WORK TO COMPLETE
Among the entries that follow, the required portion opens with the line containing "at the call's" and closes with the line containing "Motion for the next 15". Give that portion again exactly, and nothing else.

WORKING DATA Block Start

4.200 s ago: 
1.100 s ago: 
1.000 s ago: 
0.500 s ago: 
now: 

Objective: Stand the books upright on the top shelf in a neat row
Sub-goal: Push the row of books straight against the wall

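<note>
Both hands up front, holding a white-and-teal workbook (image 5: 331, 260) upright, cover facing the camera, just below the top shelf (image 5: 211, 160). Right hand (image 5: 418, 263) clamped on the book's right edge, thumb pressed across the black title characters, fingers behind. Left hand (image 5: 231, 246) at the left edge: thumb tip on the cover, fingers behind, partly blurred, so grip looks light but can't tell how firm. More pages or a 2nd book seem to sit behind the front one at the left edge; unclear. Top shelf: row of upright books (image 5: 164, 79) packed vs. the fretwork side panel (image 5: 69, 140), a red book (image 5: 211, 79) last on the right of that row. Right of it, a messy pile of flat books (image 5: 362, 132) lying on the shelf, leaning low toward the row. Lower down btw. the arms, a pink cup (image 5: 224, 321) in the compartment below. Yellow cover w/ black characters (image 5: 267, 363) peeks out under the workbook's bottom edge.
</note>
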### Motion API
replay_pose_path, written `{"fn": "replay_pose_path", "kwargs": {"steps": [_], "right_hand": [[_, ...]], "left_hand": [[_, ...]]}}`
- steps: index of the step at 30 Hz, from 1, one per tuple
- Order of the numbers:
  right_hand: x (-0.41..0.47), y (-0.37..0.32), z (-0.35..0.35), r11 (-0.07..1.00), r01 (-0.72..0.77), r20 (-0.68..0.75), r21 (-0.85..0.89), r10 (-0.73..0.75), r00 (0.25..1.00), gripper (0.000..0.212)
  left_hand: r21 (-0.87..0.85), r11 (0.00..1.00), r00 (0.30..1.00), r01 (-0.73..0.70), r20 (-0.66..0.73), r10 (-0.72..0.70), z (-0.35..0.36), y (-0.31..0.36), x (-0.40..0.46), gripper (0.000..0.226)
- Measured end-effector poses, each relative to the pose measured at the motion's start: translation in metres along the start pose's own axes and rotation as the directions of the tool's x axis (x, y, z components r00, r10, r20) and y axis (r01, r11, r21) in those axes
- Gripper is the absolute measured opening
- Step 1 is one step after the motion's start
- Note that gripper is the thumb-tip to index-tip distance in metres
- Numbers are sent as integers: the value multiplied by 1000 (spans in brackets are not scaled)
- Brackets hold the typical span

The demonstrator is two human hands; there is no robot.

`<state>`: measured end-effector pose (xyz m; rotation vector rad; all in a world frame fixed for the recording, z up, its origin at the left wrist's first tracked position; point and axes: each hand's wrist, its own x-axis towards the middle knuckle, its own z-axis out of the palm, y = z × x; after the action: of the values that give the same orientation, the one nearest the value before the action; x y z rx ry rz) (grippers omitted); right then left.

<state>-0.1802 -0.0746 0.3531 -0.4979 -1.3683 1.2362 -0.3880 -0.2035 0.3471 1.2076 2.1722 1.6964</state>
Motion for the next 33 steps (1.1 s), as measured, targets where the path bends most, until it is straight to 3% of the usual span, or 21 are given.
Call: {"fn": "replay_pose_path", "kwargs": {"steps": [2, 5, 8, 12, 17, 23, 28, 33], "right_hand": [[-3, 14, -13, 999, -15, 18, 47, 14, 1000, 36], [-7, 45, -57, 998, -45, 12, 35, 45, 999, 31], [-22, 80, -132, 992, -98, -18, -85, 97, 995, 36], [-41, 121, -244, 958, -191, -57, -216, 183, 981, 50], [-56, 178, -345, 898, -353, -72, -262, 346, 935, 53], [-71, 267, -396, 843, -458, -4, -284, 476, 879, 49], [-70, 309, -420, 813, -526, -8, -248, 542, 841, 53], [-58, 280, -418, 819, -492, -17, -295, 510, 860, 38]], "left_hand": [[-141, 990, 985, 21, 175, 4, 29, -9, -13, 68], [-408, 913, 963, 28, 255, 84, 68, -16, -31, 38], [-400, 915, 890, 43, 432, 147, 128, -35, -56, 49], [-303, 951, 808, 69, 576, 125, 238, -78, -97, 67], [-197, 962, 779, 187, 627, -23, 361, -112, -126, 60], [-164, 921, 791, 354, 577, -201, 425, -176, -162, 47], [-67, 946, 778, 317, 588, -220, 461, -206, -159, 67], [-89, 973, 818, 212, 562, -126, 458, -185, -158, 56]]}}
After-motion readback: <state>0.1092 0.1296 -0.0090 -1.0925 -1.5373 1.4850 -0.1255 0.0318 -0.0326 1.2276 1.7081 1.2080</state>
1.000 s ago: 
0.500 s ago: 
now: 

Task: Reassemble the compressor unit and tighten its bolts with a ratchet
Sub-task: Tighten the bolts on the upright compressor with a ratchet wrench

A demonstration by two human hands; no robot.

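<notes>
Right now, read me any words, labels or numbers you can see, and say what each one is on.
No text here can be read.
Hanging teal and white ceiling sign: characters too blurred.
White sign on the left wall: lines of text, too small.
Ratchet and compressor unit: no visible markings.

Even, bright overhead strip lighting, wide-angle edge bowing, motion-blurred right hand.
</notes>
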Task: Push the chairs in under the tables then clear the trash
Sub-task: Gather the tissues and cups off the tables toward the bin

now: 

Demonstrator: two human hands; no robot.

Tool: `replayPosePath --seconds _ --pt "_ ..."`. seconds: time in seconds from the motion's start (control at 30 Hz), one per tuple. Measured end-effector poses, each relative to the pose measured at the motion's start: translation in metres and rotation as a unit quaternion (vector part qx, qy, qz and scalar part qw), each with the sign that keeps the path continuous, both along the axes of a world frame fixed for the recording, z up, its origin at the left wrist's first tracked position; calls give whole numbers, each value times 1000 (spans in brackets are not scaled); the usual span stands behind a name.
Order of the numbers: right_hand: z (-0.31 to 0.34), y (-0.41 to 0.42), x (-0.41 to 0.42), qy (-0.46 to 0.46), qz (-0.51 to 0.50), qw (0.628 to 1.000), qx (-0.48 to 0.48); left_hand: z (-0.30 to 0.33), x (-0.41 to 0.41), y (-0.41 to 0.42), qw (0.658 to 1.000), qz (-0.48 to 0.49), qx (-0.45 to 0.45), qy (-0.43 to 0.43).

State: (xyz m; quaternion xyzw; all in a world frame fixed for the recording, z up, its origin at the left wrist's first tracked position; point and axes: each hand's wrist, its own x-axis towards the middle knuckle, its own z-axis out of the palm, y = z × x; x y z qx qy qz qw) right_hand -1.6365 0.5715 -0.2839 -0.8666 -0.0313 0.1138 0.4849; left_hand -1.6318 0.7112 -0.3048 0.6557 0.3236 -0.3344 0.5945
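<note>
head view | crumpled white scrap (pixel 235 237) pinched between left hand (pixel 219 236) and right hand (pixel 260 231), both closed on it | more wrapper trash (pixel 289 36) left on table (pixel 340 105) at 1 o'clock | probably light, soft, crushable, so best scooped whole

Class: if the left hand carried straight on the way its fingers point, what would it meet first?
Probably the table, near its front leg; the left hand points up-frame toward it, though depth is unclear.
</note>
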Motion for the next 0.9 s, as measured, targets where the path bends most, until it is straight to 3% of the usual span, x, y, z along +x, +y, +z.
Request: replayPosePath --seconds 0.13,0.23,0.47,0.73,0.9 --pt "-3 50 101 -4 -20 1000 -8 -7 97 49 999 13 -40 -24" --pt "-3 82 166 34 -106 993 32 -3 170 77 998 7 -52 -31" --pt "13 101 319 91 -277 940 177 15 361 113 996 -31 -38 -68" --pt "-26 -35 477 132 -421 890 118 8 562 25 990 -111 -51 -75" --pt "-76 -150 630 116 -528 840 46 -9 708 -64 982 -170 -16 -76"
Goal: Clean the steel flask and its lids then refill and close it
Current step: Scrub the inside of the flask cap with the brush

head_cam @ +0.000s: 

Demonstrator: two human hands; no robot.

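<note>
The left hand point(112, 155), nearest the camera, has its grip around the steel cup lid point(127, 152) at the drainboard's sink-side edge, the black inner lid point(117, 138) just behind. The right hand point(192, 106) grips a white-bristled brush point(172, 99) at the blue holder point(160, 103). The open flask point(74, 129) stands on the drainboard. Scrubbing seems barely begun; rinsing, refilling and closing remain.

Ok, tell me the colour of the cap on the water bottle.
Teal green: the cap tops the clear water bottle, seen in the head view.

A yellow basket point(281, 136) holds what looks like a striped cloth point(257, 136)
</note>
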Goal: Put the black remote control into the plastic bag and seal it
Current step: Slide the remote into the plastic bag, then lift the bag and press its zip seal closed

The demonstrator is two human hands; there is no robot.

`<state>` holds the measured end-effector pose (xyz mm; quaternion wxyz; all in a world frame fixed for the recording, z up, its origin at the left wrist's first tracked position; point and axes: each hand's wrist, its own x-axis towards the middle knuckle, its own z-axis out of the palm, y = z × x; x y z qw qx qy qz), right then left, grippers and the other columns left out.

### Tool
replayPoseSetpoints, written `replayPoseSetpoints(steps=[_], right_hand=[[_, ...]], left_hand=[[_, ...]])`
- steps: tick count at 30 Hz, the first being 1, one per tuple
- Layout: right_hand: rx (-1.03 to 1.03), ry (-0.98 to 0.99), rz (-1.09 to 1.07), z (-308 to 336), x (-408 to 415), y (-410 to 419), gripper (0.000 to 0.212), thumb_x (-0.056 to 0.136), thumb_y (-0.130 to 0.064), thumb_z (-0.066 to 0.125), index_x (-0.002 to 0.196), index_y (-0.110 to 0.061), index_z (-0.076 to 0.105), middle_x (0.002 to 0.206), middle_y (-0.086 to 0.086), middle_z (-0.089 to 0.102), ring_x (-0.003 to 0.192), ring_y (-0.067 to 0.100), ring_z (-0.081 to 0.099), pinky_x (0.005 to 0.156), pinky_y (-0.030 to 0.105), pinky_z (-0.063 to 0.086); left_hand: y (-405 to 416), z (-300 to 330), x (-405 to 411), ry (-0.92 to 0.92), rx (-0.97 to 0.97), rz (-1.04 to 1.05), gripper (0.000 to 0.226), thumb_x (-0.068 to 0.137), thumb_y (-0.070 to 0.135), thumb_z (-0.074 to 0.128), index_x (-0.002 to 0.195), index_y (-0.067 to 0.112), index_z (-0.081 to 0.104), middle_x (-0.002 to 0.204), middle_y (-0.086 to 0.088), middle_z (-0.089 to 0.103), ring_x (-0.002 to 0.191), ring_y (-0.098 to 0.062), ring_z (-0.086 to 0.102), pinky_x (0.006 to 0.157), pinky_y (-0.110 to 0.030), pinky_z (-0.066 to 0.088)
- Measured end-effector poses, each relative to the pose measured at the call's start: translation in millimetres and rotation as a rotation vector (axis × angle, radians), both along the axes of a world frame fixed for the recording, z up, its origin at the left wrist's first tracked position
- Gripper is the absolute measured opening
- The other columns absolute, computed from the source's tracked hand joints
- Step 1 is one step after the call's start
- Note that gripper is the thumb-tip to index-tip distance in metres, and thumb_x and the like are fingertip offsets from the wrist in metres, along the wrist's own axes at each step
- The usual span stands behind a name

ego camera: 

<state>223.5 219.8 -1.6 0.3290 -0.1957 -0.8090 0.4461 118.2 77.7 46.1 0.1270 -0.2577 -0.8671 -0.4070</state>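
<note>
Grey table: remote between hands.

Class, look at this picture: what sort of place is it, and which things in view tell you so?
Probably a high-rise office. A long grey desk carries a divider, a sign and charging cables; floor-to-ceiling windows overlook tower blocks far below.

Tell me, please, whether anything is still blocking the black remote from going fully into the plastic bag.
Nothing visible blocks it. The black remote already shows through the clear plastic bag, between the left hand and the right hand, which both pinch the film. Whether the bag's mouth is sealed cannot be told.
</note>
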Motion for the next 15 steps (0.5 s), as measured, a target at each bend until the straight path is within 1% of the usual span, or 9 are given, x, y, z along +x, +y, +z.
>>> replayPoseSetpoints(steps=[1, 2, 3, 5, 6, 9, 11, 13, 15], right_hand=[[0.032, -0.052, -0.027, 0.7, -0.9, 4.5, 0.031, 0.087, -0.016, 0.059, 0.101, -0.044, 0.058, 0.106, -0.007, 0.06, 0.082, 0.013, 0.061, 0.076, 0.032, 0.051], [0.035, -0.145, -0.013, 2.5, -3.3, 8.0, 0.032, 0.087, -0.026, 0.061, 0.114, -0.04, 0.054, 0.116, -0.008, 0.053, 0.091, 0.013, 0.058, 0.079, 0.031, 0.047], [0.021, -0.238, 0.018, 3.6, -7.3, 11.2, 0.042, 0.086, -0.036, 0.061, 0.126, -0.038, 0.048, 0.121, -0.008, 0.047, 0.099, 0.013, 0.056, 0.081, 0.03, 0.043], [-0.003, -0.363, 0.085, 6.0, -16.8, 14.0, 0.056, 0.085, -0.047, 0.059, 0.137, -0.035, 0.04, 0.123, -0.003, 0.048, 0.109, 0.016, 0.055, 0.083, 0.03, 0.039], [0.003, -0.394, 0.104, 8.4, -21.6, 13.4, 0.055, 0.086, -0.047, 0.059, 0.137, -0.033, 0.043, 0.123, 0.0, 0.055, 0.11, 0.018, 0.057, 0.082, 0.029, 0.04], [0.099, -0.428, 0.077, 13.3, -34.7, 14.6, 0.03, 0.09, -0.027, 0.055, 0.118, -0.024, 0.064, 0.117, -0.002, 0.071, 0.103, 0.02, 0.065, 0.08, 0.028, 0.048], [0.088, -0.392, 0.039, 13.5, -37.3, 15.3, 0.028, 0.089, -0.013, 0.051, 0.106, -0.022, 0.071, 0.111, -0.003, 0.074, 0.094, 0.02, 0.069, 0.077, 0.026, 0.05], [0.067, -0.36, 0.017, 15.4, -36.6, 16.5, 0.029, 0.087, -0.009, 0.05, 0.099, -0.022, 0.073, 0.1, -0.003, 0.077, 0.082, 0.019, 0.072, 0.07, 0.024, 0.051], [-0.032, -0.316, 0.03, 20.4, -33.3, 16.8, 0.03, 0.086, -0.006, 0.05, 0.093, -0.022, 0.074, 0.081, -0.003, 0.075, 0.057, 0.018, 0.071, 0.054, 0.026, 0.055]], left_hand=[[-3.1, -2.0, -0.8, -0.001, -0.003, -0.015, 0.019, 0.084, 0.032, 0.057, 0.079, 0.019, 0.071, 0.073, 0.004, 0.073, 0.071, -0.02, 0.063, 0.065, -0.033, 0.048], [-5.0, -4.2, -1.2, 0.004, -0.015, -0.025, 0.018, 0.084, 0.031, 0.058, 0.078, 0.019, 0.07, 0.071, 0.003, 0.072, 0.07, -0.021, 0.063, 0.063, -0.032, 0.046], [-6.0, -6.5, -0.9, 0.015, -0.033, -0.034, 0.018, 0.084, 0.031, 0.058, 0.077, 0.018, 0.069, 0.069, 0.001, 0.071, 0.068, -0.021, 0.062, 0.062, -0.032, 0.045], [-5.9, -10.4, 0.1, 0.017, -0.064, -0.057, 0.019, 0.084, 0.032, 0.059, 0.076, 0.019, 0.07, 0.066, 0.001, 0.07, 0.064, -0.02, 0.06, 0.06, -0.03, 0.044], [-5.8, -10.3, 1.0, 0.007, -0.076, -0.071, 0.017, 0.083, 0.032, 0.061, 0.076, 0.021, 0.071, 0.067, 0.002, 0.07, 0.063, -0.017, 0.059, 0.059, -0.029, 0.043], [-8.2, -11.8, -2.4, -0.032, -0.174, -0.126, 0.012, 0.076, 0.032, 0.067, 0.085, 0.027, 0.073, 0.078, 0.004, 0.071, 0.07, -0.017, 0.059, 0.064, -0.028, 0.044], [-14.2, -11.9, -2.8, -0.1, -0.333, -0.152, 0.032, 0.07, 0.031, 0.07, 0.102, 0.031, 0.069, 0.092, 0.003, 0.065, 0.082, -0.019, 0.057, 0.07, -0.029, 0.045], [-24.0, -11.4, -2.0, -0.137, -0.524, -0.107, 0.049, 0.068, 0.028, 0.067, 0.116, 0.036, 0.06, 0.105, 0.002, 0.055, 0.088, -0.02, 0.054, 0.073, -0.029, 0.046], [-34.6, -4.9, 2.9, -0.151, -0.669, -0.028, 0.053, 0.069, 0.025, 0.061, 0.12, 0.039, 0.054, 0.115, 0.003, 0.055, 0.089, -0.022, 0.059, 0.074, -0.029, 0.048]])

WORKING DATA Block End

SOLUTION TO THIS PROBLEM
- Measured end-effector poses, each relative to the pose measured at the call's start: translation in millimetres and rotation as a rotation vector (axis × angle, radians), both along the axes of a world frame fixed for the recording, z up, its origin at the left wrist's first tracked position
- Gripper is the absolute measured opening
- The other columns absolute, computed from the source's tracked hand joints
- Step 1 is one step after the call's start
- Note that gripper is the thumb-tip to index-tip distance in metres, and thumb_x and the like are fingertip offsets from the wrist in metres, along the wrist's own axes at each step
- The usual span stands behind a name

ego camera: 

<state>223.5 219.8 -1.6 0.3290 -0.1957 -0.8090 0.4461 118.2 77.7 46.1 0.1270 -0.2577 -0.8671 -0.4070</state>
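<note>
Grey table: remote between hands.

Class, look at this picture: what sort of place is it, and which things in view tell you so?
Probably a high-rise office. A long grey desk carries a divider, a sign and charging cables; floor-to-ceiling windows overlook tower blocks far below.

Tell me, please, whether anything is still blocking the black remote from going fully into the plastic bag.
Nothing visible blocks it. The black remote already shows through the clear plastic bag, between the left hand and the right hand, which both pinch the film. Whether the bag's mouth is sealed cannot be told.
</note>
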Motion for the next 15 steps (0.5 s), as measured, a target at each bend until the straight path is within 1% of the usual span, or 9 are given, x, y, z along +x, +y, +z.

The exercise calls for nothing more.